Reputation: 4002
I'm not a C++ expert, but as far as I know this code should fail due to size
not being constant:
#include<iostream>
using namespace std;
int main(int argc, char** argv)
{
int size = *argv[1] - 48;
char array [size];
cout<<sizeof(array)<<endl;
return 0;
}
Why does this work when I compile that with gcc (better say g++)?
./test 7
7
/test 2
2
Upvotes: 5
Views: 5097
Reputation: 158459
c99
supports variable length arrays(VLA
) but neither c90
nor C++ supports variable length arrays, but gcc
support this as an extension in both C and C++ you can see this more clearly if you compile with these arguments:
gcc -std=c89 -pedantic
this will give you the following warning:
warning: ISO C90 forbids variable length array ‘array’ [-Wvla]
or with g++
:
g++ -pedantic
will give you this warning:
warning: ISO C++ forbids variable length array ‘array’ [-Wvla]
this standards
section in the gcc
manual goes into more details. Important to note that as of the 2011 C standard variable length arrays(VLA
) are now optional.
Upvotes: 1
Reputation: 288
To allocate memory from stack or heap for a variable, the size of the variable need to be known. C++ compilers can decide themselves how they allocate memory, but c++ has made it public how they expect c++ compilers to handle the situation, and thus c++ std requires that compiler vendors publish their memory handling. This happens via sizeof operator. This operator is calculated completely in compile-time. The compile-time restriction for the array sizes comes from this requirement.
int arr[10];
std::cout << sizeof(arr) << std::endl
since every variable and type supports sizeof, their sizes need to be calculated on compile-time in c++. Thus variable-length arrays are impossible in c++.

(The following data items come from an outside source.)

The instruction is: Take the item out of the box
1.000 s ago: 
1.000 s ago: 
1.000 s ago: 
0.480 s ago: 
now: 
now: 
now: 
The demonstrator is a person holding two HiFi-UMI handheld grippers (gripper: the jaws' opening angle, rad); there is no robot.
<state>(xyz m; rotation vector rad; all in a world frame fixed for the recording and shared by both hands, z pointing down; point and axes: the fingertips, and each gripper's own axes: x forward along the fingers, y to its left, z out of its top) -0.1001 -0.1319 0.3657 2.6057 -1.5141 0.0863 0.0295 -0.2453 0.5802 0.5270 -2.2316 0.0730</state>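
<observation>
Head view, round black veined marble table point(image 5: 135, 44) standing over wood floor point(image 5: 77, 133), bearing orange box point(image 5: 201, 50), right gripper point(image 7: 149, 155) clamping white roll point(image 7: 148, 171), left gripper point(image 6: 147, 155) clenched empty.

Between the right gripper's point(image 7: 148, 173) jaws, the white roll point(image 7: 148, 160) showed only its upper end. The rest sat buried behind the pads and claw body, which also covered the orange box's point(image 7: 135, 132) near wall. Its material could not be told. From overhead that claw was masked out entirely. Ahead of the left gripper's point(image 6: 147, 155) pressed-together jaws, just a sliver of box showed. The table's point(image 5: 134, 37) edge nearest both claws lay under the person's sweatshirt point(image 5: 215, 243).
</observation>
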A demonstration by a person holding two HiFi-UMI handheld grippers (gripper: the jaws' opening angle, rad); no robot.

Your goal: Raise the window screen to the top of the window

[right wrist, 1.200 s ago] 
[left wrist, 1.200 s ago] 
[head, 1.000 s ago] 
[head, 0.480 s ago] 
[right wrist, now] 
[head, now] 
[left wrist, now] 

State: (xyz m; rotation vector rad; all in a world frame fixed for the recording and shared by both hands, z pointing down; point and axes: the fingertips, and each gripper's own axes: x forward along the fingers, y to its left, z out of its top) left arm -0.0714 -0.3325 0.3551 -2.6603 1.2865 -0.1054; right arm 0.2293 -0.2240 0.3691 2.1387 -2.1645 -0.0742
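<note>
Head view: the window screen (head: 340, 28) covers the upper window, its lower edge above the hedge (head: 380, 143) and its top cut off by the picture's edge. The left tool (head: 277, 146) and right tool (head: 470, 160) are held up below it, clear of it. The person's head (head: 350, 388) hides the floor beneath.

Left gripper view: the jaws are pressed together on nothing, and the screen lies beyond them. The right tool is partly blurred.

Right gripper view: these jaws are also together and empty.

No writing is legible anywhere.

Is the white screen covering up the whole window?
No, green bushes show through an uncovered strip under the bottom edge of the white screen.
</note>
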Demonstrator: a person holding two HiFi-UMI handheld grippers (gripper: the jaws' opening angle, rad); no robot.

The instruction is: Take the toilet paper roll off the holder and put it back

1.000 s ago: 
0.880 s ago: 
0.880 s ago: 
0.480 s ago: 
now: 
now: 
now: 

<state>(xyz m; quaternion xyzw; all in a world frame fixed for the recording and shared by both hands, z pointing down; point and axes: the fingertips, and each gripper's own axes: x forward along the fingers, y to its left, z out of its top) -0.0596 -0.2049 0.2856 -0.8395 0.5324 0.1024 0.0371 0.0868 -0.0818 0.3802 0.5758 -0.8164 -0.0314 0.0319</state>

There is another very important restriction flowing from this requirement. In principle c++ compiler vendors could calculate maximum amount of memory required for c++ program's stack, if only there weren't one problem: for recursive functions, you cannot calculate stack size used by the program, but for everything else, the size of stack can be calculated by doing the following:
Unfortunately, recursive functions break the whole scheme. And it would need global program's flow analysis to regognize which functions have possibly infinite call stacks. But the limitation for compile-time sizeof operator is important or our c++ programs would randomly run out of stack space, causing crashes and unstability. And this is unacceptable. Thus every variable and type supports compile-time sizeof operator.
VLA support requires that compilers can generate code where offsets normally generated to as constants to the resulting machine code are actually modifiable on runtime. Standard conforming c++ compilers normally do not have ability to do this. C decided to add this support and thus C compilers can do it. But in the process they needed to break the sizeof operator. No longer can the sizes be calculated on compile-time. VLA support as specified in the C standard has big problems:
These problems were already solved in c++ via std::vector which do not have any of these problems.
Upvotes: 5
Reputation: 4441
Here is a list of new features in C99 which adds variable length arrays.
Also see $6.7.6.2/4 Array declarators of N1548(ISO/IEC 9899:201x Committee Draft — December 2, 2010 N1548) which details it.
Upvotes: 3
Reputation: 170489
That's a non-standard GCC extension - other compilers like Visual C++ don't support that.
Upvotes: 2
Reputation: 153909
Because you don't invoke g++ as a C++ compiler. If I try it, I get a warning, stating clearly that "ISO C++ forbids variable length array". But my makefiles include the option -std=c++98
, at least when I want to compile portable C++.
Upvotes: 1
Reputation: 385108
Even without VLA extensions, the code can compile when the compiler has failed to deduce that the dimension expression is not known at compile-time. It's still UB.
Upvotes: 0
Reputation: 182619
It's a C99 feature that allows you to declare arrays like that on the stack.